- [INFORMATION SHOWN]:
====
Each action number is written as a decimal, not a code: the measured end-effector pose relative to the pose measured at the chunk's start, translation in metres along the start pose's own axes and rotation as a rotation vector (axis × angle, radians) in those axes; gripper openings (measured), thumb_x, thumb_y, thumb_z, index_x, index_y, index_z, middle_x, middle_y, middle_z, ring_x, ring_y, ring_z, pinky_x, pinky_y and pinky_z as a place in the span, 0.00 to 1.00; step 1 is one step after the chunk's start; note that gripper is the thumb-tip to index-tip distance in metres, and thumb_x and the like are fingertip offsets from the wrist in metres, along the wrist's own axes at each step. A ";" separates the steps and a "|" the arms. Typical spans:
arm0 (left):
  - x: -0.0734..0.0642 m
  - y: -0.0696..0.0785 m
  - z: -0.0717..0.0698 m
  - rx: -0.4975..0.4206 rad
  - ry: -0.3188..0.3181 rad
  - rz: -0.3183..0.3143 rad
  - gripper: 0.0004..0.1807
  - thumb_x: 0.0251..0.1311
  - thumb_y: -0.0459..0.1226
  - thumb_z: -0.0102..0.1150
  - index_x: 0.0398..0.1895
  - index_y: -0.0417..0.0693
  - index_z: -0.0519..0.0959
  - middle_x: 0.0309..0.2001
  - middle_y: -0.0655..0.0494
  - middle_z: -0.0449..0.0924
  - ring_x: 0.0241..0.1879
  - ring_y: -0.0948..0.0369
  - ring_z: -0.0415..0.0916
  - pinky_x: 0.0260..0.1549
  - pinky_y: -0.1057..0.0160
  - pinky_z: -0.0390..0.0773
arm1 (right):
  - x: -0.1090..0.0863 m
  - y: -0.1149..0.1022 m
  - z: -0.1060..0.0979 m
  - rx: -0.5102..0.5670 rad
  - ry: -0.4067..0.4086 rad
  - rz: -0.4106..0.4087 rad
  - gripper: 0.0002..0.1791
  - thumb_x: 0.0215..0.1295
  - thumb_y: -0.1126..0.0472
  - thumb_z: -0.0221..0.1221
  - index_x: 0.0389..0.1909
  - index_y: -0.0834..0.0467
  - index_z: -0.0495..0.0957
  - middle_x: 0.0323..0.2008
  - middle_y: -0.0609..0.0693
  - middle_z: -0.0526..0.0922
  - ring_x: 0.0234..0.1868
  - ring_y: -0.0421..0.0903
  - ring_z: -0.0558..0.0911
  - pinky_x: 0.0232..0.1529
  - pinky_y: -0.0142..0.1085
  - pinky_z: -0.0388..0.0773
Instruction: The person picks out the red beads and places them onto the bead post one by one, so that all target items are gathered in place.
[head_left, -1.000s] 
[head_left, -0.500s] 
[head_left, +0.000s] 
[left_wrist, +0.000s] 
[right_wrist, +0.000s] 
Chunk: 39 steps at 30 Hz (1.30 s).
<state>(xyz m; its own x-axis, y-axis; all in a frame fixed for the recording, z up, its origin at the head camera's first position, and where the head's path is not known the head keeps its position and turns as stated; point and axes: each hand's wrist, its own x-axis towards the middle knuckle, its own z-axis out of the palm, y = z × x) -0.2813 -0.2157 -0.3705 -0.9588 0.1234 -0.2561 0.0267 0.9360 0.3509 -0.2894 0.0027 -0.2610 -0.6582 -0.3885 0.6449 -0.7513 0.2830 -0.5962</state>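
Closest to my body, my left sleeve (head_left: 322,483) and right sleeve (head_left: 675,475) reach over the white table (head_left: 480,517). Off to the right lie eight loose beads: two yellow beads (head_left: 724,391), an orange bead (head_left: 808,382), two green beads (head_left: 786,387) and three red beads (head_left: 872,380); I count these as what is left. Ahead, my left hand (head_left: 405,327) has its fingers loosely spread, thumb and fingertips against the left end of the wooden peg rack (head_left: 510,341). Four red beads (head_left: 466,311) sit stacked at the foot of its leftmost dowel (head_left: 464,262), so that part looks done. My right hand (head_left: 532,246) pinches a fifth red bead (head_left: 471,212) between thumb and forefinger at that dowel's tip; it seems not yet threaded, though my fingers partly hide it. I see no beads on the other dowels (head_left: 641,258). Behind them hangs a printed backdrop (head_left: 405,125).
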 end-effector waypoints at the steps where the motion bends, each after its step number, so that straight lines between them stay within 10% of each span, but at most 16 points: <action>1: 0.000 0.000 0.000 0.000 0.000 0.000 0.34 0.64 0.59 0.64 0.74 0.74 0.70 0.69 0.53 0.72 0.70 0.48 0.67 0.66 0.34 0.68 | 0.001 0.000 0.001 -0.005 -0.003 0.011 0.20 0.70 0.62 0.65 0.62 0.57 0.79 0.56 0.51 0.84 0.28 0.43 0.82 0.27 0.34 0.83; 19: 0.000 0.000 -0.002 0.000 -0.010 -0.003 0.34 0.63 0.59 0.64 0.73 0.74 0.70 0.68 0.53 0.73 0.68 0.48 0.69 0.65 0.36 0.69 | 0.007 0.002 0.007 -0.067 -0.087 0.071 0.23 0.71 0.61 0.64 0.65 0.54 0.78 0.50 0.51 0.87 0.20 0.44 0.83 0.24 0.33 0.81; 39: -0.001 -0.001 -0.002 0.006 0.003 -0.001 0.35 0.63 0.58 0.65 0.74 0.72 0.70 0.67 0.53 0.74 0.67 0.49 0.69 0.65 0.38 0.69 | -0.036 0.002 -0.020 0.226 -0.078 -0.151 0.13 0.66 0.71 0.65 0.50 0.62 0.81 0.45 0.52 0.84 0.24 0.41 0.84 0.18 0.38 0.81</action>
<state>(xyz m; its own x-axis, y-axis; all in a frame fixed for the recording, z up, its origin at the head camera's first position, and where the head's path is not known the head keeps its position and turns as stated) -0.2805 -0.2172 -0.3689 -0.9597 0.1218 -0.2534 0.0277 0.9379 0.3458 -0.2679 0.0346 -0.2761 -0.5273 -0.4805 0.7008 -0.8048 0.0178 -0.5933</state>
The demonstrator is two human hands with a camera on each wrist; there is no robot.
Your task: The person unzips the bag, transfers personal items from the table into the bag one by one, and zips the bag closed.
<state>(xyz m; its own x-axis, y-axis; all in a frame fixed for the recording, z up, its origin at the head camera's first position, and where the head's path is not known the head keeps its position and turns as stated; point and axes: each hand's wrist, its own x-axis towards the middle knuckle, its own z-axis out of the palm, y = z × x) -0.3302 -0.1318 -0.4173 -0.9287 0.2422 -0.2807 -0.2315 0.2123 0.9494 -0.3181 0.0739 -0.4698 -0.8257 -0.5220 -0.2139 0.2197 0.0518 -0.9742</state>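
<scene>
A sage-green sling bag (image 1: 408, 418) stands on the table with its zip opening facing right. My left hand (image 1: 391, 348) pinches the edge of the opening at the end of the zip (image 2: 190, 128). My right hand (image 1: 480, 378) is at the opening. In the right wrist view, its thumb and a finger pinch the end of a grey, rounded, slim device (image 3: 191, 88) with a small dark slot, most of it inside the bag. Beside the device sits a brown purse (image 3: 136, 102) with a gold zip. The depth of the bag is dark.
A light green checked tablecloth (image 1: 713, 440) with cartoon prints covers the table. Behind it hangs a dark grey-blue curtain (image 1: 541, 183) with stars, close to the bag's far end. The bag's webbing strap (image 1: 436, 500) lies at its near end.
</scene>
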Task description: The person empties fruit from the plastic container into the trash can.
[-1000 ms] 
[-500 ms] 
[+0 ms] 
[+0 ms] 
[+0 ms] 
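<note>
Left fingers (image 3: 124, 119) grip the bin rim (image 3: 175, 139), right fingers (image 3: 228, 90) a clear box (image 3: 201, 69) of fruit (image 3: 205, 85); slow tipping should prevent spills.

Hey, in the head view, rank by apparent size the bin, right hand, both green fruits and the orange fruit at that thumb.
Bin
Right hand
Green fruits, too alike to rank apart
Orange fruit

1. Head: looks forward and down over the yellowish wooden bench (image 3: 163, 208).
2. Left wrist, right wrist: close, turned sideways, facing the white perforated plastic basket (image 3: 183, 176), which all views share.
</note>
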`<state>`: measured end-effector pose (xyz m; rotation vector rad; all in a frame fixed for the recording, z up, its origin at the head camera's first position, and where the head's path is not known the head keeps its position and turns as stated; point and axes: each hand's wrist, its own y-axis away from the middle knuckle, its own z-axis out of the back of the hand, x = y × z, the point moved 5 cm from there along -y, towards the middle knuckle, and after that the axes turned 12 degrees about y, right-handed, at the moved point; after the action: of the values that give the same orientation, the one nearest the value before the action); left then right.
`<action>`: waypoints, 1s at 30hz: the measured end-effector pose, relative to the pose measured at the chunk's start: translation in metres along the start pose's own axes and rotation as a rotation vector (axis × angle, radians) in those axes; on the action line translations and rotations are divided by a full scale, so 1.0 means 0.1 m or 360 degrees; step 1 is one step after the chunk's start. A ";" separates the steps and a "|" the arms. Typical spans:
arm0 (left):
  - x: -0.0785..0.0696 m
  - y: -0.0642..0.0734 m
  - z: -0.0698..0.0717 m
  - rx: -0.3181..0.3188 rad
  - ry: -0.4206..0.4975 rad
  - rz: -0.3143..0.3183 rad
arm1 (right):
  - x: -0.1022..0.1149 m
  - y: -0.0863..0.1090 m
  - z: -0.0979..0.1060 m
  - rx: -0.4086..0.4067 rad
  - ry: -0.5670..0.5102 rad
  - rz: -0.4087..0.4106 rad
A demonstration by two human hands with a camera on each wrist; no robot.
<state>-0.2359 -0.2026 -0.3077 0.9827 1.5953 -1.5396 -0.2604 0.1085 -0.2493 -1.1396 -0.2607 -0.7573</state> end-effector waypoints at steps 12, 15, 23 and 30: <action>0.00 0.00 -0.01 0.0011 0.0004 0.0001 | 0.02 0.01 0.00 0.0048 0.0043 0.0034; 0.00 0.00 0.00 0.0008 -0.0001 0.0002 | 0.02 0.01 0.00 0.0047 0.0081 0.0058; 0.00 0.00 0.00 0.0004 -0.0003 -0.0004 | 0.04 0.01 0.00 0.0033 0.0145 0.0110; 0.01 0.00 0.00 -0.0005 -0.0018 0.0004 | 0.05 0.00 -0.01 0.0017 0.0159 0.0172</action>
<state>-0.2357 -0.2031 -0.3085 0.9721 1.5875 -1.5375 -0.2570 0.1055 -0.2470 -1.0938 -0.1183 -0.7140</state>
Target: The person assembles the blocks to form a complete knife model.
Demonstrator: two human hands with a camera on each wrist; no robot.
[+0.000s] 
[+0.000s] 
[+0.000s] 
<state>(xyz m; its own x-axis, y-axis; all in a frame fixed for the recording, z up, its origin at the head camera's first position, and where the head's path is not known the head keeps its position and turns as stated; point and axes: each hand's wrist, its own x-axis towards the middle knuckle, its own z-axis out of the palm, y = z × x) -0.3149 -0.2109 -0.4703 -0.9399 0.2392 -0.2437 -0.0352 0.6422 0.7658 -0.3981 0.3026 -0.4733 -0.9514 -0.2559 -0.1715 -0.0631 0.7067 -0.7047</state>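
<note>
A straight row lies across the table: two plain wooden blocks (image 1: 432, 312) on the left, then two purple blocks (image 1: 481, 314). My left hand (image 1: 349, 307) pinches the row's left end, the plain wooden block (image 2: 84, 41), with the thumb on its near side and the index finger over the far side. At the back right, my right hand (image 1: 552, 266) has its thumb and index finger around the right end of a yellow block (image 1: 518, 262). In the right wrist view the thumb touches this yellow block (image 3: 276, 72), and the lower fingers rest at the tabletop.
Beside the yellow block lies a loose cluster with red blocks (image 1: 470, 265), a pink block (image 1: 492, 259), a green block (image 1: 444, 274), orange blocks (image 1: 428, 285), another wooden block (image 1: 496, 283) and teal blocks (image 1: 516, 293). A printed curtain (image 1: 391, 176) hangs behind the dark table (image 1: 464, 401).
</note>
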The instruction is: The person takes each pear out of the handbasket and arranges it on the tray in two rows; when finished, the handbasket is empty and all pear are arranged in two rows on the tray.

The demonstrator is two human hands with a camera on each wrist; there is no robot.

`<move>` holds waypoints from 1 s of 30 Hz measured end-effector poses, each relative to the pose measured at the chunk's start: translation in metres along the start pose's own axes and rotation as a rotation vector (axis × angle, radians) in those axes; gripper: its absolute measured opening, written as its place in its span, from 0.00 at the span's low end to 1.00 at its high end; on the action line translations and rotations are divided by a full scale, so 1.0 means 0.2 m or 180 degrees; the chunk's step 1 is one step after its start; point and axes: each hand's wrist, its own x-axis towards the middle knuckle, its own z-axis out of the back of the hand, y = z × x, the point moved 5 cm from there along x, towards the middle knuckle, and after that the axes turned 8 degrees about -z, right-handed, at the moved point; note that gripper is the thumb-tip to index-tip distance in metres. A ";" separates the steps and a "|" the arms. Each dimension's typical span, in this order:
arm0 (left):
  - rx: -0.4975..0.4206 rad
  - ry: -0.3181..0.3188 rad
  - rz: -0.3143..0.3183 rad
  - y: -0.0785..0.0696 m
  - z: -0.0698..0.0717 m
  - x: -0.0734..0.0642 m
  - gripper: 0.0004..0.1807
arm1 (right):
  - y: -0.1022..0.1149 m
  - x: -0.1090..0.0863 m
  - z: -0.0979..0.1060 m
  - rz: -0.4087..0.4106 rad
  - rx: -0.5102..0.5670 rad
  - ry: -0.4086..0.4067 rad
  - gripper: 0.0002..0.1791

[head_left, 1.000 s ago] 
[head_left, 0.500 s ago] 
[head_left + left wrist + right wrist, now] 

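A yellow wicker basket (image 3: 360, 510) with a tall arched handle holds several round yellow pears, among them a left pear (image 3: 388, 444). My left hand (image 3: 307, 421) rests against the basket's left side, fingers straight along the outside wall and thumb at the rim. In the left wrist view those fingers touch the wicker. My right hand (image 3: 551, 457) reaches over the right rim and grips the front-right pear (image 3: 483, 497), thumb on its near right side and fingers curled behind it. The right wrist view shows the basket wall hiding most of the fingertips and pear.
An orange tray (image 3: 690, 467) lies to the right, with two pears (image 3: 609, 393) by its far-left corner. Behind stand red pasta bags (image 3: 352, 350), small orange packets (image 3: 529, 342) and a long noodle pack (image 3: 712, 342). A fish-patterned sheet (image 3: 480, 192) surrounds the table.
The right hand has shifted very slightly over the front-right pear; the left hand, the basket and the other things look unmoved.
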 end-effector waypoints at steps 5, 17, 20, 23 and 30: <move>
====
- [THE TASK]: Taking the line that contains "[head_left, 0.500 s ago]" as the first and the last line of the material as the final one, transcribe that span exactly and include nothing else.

- [REPLY TO THE EXERCISE]:
[head_left, 0.500 s ago] 
[head_left + left wrist + right wrist, now] 

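A yellow wicker basket (image 3: 360, 510) with a tall arched handle holds several round yellow pears, among them a left pear (image 3: 388, 444). My left hand (image 3: 307, 421) rests against the basket's left side, fingers straight along the outside wall and thumb at the rim. In the left wrist view those fingers touch the wicker. My right hand (image 3: 551, 457) reaches over the right rim and grips the front-right pear (image 3: 483, 497), thumb on its near right side and fingers curled behind it. The right wrist view shows the basket wall hiding most of the fingertips and pear.
An orange tray (image 3: 690, 467) lies to the right, with two pears (image 3: 609, 393) by its far-left corner. Behind stand red pasta bags (image 3: 352, 350), small orange packets (image 3: 529, 342) and a long noodle pack (image 3: 712, 342). A fish-patterned sheet (image 3: 480, 192) surrounds the table.
The right hand has shifted very slightly over the front-right pear; the left hand, the basket and the other things look unmoved.
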 end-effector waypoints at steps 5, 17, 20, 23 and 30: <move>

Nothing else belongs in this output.